What the task requires - Each line of the data has to be transcribed exactly.

- Opening Delimiter -

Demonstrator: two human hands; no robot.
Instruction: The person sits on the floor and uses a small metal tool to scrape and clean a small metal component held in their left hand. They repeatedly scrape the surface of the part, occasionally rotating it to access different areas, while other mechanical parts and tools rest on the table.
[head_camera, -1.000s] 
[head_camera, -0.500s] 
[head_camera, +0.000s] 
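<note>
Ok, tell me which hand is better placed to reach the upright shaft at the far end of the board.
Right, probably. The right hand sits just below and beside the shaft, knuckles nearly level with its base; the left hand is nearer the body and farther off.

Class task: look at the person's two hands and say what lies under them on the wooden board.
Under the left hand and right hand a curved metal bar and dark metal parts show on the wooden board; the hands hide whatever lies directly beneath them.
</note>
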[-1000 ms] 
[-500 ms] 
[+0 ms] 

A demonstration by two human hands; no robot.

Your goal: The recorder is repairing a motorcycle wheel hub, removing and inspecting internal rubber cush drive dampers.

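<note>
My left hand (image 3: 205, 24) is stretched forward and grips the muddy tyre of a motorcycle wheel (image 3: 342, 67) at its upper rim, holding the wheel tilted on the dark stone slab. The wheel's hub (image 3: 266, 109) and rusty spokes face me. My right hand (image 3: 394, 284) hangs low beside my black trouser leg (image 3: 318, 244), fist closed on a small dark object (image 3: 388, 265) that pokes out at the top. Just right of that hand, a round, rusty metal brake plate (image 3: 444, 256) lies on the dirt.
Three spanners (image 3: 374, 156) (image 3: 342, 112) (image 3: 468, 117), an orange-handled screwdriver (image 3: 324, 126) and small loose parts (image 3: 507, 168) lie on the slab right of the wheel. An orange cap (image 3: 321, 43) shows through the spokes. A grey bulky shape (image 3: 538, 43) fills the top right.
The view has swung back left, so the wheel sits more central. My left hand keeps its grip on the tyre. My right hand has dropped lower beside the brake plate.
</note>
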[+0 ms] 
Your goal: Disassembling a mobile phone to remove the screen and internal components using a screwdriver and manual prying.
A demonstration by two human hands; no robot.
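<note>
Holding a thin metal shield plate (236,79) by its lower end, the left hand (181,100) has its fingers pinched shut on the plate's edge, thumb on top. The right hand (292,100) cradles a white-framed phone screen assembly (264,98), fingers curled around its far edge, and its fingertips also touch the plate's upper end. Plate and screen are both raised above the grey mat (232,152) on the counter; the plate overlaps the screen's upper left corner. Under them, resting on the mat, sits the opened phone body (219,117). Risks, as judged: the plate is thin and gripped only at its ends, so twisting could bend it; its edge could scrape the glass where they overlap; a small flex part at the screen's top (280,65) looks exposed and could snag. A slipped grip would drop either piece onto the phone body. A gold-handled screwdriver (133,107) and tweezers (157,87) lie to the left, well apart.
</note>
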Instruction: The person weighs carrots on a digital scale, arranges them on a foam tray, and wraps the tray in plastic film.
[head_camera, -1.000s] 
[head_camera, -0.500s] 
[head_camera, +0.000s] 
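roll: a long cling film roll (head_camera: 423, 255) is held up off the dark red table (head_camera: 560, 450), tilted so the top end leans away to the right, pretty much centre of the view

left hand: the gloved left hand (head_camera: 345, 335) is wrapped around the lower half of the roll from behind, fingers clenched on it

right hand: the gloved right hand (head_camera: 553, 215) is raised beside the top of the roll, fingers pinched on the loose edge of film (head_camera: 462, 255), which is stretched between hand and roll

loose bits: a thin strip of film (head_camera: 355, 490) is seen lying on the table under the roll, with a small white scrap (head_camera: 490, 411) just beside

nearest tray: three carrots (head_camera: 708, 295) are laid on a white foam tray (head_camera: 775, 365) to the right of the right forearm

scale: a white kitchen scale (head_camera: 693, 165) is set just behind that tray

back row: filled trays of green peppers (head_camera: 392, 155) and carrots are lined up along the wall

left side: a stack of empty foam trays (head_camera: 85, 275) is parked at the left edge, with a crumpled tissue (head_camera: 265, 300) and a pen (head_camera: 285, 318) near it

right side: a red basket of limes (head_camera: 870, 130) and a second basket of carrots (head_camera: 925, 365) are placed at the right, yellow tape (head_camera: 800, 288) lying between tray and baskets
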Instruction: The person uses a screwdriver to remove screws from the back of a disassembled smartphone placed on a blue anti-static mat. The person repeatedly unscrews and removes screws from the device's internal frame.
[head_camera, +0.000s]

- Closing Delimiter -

Answer space -
Demonstrator: two human hands; no robot.
Instruction: The person sits on the floor and uses a small metal tool to scrape and clean a small metal component held in their left hand. They repeatedly scrape the surface of the part, occasionally rotating it to access different areas, while other mechanical parts and tools rest on the table.
[head_camera, -1.000s] 
[head_camera, -0.500s] 
[head_camera, +0.000s] 
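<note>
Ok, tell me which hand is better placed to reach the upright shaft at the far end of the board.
Right, probably. The right hand sits just below and beside the shaft, knuckles nearly level with its base; the left hand is nearer the body and farther off.

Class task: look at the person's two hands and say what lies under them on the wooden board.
Under the left hand and right hand a curved metal bar and dark metal parts show on the wooden board; the hands hide whatever lies directly beneath them.
</note>
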[-1000 ms] 
[-500 ms] 
[+0 ms] 

A demonstration by two human hands; no robot.

Your goal: The recorder is repairing a motorcycle wheel hub, removing and inspecting internal rubber cush drive dampers.

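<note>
My left hand (image 3: 205, 24) is stretched forward and grips the muddy tyre of a motorcycle wheel (image 3: 342, 67) at its upper rim, holding the wheel tilted on the dark stone slab. The wheel's hub (image 3: 266, 109) and rusty spokes face me. My right hand (image 3: 394, 284) hangs low beside my black trouser leg (image 3: 318, 244), fist closed on a small dark object (image 3: 388, 265) that pokes out at the top. Just right of that hand, a round, rusty metal brake plate (image 3: 444, 256) lies on the dirt.
Three spanners (image 3: 374, 156) (image 3: 342, 112) (image 3: 468, 117), an orange-handled screwdriver (image 3: 324, 126) and small loose parts (image 3: 507, 168) lie on the slab right of the wheel. An orange cap (image 3: 321, 43) shows through the spokes. A grey bulky shape (image 3: 538, 43) fills the top right.
The view has swung back left, so the wheel sits more central. My left hand keeps its grip on the tyre. My right hand has dropped lower beside the brake plate.
</note>
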[+0 ms] 
Your goal: Disassembling a mobile phone to remove the screen and internal components using a screwdriver and manual prying.
A demonstration by two human hands; no robot.
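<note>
Holding a thin metal shield plate (236,79) by its lower end, the left hand (181,100) has its fingers pinched shut on the plate's edge, thumb on top. The right hand (292,100) cradles a white-framed phone screen assembly (264,98), fingers curled around its far edge, and its fingertips also touch the plate's upper end. Plate and screen are both raised above the grey mat (232,152) on the counter; the plate overlaps the screen's upper left corner. Under them, resting on the mat, sits the opened phone body (219,117). Risks, as judged: the plate is thin and gripped only at its ends, so twisting could bend it; its edge could scrape the glass where they overlap; a small flex part at the screen's top (280,65) looks exposed and could snag. A slipped grip would drop either piece onto the phone body. A gold-handled screwdriver (133,107) and tweezers (157,87) lie to the left, well apart.
</note>
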Instruction: The person weighs carrots on a digital scale, arranges them on a foam tray, and wraps the tray in plastic film.
[head_camera, -1.000s] 
[head_camera, -0.500s] 
[head_camera, +0.000s] 
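roll: a long cling film roll (head_camera: 423, 255) is held up off the dark red table (head_camera: 560, 450), tilted so the top end leans away to the right, pretty much centre of the view

left hand: the gloved left hand (head_camera: 345, 335) is wrapped around the lower half of the roll from behind, fingers clenched on it

right hand: the gloved right hand (head_camera: 553, 215) is raised beside the top of the roll, fingers pinched on the loose edge of film (head_camera: 462, 255), which is stretched between hand and roll

loose bits: a thin strip of film (head_camera: 355, 490) is seen lying on the table under the roll, with a small white scrap (head_camera: 490, 411) just beside

nearest tray: three carrots (head_camera: 708, 295) are laid on a white foam tray (head_camera: 775, 365) to the right of the right forearm

scale: a white kitchen scale (head_camera: 693, 165) is set just behind that tray

back row: filled trays of green peppers (head_camera: 392, 155) and carrots are lined up along the wall

left side: a stack of empty foam trays (head_camera: 85, 275) is parked at the left edge, with a crumpled tissue (head_camera: 265, 300) and a pen (head_camera: 285, 318) near it

right side: a red basket of limes (head_camera: 870, 130) and a second basket of carrots (head_camera: 925, 365) are placed at the right, yellow tape (head_camera: 800, 288) lying between tray and baskets
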Instruction: The person uses a screwdriver to remove screws from the back of a disassembled smartphone placed on a blue anti-static mat. The person repeatedly unscrews and removes screws from the device's internal frame.
[head_camera, +0.000s]

The answer given is complete.